### Task objective
A copy of the listing below is needed, exact in every line and without images.

§

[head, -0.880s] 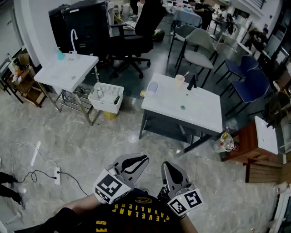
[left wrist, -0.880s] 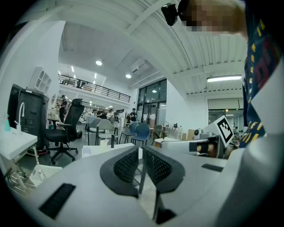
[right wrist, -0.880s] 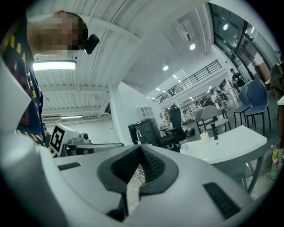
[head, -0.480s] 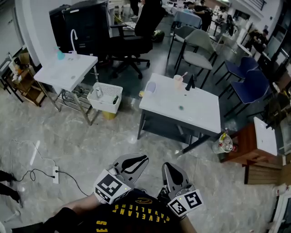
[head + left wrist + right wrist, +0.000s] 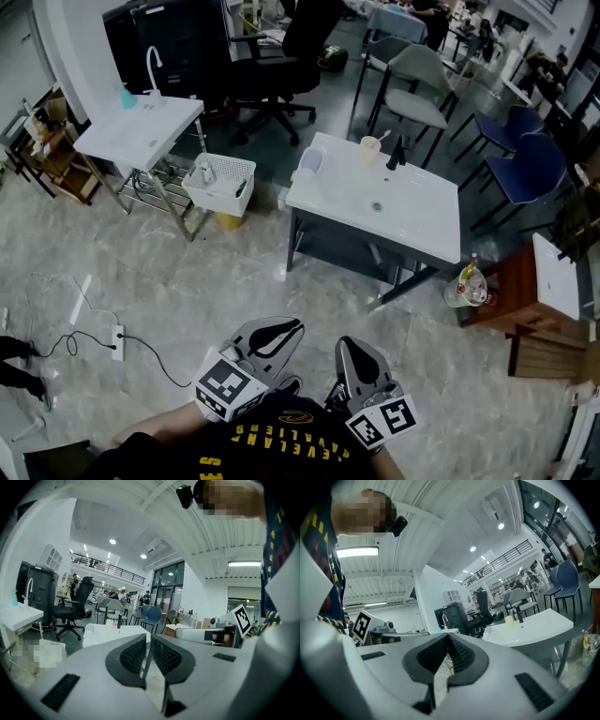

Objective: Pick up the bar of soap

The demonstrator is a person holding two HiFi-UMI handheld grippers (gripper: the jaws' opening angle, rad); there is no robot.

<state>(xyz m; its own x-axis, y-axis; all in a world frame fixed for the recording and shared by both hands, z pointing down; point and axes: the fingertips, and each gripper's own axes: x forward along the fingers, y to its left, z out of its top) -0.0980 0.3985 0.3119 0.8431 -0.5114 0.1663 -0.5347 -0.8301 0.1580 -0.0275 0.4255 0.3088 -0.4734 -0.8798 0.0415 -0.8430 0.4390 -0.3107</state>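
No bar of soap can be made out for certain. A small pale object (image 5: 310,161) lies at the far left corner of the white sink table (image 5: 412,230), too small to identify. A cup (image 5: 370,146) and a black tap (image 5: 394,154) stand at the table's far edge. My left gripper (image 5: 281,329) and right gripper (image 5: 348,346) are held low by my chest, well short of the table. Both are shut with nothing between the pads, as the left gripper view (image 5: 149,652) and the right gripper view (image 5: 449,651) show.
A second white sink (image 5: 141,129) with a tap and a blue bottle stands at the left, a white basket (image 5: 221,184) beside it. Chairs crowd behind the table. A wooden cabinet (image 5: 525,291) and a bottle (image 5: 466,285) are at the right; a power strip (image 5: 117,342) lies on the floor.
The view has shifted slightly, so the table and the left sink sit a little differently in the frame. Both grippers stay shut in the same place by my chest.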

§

### Exercise answer
[head, -0.880s] 
[left wrist, -0.880s] 
[right wrist, -0.880s] 
[head, -0.480s] 
[head + left wrist + right wrist, +0.000s] 

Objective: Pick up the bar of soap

The demonstrator is a person holding two HiFi-UMI handheld grippers (gripper: the jaws' opening angle, rad); there is no robot.

<state>(xyz m; its own x-axis, y-axis; all in a world frame fixed for the recording and shared by both hands, z pointing down; point and axes: the fingertips, and each gripper's own axes: x forward along the fingers, y to its left, z out of its top) -0.0980 0.3985 0.3119 0.8431 -0.5114 0.1663 -0.5347 -0.8301 0.1580 -0.0275 0.4255 0.3088 -0.4734 -0.8798 0.0415 -0.8430 0.4390 -0.3107</state>
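No bar of soap can be made out for certain. A small pale object (image 5: 310,161) lies at the far left corner of the white sink table (image 5: 412,230), too small to identify. A cup (image 5: 370,146) and a black tap (image 5: 394,154) stand at the table's far edge. My left gripper (image 5: 281,329) and right gripper (image 5: 348,346) are held low by my chest, well short of the table. Both are shut with nothing between the pads, as the left gripper view (image 5: 149,652) and the right gripper view (image 5: 449,651) show.
A second white sink (image 5: 141,129) with a tap and a blue bottle stands at the left, a white basket (image 5: 221,184) beside it. Chairs crowd behind the table. A wooden cabinet (image 5: 525,291) and a bottle (image 5: 466,285) are at the right; a power strip (image 5: 117,342) lies on the floor.
The view has shifted slightly, so the table and the left sink sit a little differently in the frame. Both grippers stay shut in the same place by my chest.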

At this stage, the exercise is finished.